◆ Your assignment: Reprint all entries without any alteration.

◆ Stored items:
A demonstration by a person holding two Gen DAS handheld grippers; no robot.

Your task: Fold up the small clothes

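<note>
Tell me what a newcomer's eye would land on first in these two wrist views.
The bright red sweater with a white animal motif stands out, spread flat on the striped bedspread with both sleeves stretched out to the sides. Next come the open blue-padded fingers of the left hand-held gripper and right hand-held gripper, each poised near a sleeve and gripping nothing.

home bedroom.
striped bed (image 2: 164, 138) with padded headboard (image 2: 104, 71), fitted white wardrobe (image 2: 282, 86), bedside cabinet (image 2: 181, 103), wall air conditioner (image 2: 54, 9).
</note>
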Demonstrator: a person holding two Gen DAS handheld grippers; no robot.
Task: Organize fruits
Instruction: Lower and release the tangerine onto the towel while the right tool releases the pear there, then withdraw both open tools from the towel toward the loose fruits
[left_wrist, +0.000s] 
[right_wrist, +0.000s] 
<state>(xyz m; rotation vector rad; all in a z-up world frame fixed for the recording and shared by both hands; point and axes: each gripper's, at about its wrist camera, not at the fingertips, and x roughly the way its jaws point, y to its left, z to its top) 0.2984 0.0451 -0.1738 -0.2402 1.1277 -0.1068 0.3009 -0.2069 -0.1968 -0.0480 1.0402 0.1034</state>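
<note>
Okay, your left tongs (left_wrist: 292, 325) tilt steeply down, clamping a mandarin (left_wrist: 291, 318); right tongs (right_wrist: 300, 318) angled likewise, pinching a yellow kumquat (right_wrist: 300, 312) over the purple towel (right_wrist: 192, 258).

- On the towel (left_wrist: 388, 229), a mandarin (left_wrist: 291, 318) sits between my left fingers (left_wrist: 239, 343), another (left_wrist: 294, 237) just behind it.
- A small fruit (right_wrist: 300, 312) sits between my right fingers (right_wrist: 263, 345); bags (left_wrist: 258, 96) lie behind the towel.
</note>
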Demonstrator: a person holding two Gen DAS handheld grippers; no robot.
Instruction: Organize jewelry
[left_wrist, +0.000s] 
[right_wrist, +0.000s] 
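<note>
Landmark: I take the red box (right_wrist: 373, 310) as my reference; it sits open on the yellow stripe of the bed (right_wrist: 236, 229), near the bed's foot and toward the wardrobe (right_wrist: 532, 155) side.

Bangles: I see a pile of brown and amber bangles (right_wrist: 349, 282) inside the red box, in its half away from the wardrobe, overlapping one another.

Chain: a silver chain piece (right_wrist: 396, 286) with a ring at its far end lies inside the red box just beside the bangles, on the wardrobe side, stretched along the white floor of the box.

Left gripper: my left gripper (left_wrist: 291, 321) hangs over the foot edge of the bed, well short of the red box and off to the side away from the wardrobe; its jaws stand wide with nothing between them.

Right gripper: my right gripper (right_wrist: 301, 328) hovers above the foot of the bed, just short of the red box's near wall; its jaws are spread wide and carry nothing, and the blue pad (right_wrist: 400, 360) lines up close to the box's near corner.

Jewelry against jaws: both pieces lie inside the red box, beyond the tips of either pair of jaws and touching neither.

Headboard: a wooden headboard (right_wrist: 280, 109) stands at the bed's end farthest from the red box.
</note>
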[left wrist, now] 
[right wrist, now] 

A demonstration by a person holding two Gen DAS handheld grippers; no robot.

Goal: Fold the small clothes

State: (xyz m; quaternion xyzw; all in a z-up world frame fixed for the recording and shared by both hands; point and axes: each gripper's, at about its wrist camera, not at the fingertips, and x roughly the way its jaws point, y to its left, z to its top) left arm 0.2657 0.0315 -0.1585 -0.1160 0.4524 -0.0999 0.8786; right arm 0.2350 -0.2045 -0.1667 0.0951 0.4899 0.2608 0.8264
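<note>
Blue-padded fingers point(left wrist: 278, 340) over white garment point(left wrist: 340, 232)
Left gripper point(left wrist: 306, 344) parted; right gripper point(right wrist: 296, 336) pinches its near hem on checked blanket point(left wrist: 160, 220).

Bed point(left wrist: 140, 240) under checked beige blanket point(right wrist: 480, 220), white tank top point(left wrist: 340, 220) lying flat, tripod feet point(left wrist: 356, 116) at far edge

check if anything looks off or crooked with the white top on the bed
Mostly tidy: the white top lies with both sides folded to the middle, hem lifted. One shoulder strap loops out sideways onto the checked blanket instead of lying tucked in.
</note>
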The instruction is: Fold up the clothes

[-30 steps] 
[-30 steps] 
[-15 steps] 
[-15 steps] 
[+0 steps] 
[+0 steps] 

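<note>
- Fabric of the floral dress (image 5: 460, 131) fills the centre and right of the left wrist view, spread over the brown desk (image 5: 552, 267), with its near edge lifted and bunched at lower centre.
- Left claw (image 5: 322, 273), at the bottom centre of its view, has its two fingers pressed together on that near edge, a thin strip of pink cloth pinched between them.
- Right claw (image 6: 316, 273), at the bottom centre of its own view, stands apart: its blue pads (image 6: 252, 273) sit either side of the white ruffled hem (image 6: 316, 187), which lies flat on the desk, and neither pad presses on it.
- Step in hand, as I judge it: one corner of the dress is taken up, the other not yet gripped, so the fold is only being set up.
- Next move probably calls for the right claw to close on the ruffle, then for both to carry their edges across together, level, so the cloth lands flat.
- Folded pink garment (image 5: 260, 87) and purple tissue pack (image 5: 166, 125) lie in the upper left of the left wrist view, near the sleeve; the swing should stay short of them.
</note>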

◆ Response for this exercise:
A demonstration by a person holding two Gen DAS handheld grippers; no robot.

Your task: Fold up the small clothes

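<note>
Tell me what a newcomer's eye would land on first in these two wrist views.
The bright red sweater with a white animal motif stands out, spread flat on the striped bedspread with both sleeves stretched out to the sides. Next come the open blue-padded fingers of the left hand-held gripper and right hand-held gripper, each poised near a sleeve and gripping nothing.

home bedroom.
striped bed (image 2: 164, 138) with padded headboard (image 2: 104, 71), fitted white wardrobe (image 2: 282, 86), bedside cabinet (image 2: 181, 103), wall air conditioner (image 2: 54, 9).
</note>
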Demonstrator: a person holding two Gen DAS handheld grippers; no robot.
Task: Organize fruits
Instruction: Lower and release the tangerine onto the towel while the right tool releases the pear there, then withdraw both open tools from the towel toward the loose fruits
[left_wrist, +0.000s] 
[right_wrist, +0.000s] 
<state>(xyz m; rotation vector rad; all in a z-up world frame fixed for the recording and shared by both hands; point and axes: each gripper's, at about its wrist camera, not at the fingertips, and x roughly the way its jaws point, y to its left, z to its top) 0.2984 0.0451 -0.1738 -0.2402 1.1277 -0.1068 0.3009 -0.2069 -0.1968 -0.0480 1.0402 0.1034</state>
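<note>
Okay, your left tongs (left_wrist: 292, 325) tilt steeply down, clamping a mandarin (left_wrist: 291, 318); right tongs (right_wrist: 300, 318) angled likewise, pinching a yellow kumquat (right_wrist: 300, 312) over the purple towel (right_wrist: 192, 258).

- On the towel (left_wrist: 388, 229), a mandarin (left_wrist: 291, 318) sits between my left fingers (left_wrist: 239, 343), another (left_wrist: 294, 237) just behind it.
- A small fruit (right_wrist: 300, 312) sits between my right fingers (right_wrist: 263, 345); bags (left_wrist: 258, 96) lie behind the towel.
</note>
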Demonstrator: a person holding two Gen DAS handheld grippers; no robot.
Instruction: Organize jewelry
[left_wrist, +0.000s] 
[right_wrist, +0.000s] 
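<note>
Landmark: I take the red box (right_wrist: 373, 310) as my reference; it sits open on the yellow stripe of the bed (right_wrist: 236, 229), near the bed's foot and toward the wardrobe (right_wrist: 532, 155) side.

Bangles: I see a pile of brown and amber bangles (right_wrist: 349, 282) inside the red box, in its half away from the wardrobe, overlapping one another.

Chain: a silver chain piece (right_wrist: 396, 286) with a ring at its far end lies inside the red box just beside the bangles, on the wardrobe side, stretched along the white floor of the box.

Left gripper: my left gripper (left_wrist: 291, 321) hangs over the foot edge of the bed, well short of the red box and off to the side away from the wardrobe; its jaws stand wide with nothing between them.

Right gripper: my right gripper (right_wrist: 301, 328) hovers above the foot of the bed, just short of the red box's near wall; its jaws are spread wide and carry nothing, and the blue pad (right_wrist: 400, 360) lines up close to the box's near corner.

Jewelry against jaws: both pieces lie inside the red box, beyond the tips of either pair of jaws and touching neither.

Headboard: a wooden headboard (right_wrist: 280, 109) stands at the bed's end farthest from the red box.
</note>
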[left wrist, now] 
[right wrist, now] 

A demonstration by a person holding two Gen DAS handheld grippers; no robot.

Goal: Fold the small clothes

State: (xyz m; quaternion xyzw; all in a z-up world frame fixed for the recording and shared by both hands; point and axes: each gripper's, at about its wrist camera, not at the fingertips, and x roughly the way its jaws point, y to its left, z to its top) left arm 0.2657 0.0315 -0.1585 -0.1160 0.4524 -0.0999 0.8786; right arm 0.2350 -0.2045 -0.1667 0.0951 0.4899 0.2608 0.8264
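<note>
Blue-padded fingers point(left wrist: 278, 340) over white garment point(left wrist: 340, 232)
Left gripper point(left wrist: 306, 344) parted; right gripper point(right wrist: 296, 336) pinches its near hem on checked blanket point(left wrist: 160, 220).

Bed point(left wrist: 140, 240) under checked beige blanket point(right wrist: 480, 220), white tank top point(left wrist: 340, 220) lying flat, tripod feet point(left wrist: 356, 116) at far edge

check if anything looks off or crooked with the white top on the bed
Mostly tidy: the white top lies with both sides folded to the middle, hem lifted. One shoulder strap loops out sideways onto the checked blanket instead of lying tucked in.
</note>
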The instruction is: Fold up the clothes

[-30 steps] 
[-30 steps] 
[-15 steps] 
[-15 steps] 
[+0 steps] 
[+0 steps] 

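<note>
- Fabric of the floral dress (image 5: 460, 131) fills the centre and right of the left wrist view, spread over the brown desk (image 5: 552, 267), with its near edge lifted and bunched at lower centre.
- Left claw (image 5: 322, 273), at the bottom centre of its view, has its two fingers pressed together on that near edge, a thin strip of pink cloth pinched between them.
- Right claw (image 6: 316, 273), at the bottom centre of its own view, stands apart: its blue pads (image 6: 252, 273) sit either side of the white ruffled hem (image 6: 316, 187), which lies flat on the desk, and neither pad presses on it.
- Step in hand, as I judge it: one corner of the dress is taken up, the other not yet gripped, so the fold is only being set up.
- Next move probably calls for the right claw to close on the ruffle, then for both to carry their edges across together, level, so the cloth lands flat.
- Folded pink garment (image 5: 260, 87) and purple tissue pack (image 5: 166, 125) lie in the upper left of the left wrist view, near the sleeve; the swing should stay short of them.
</note>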

With this, the answer is complete.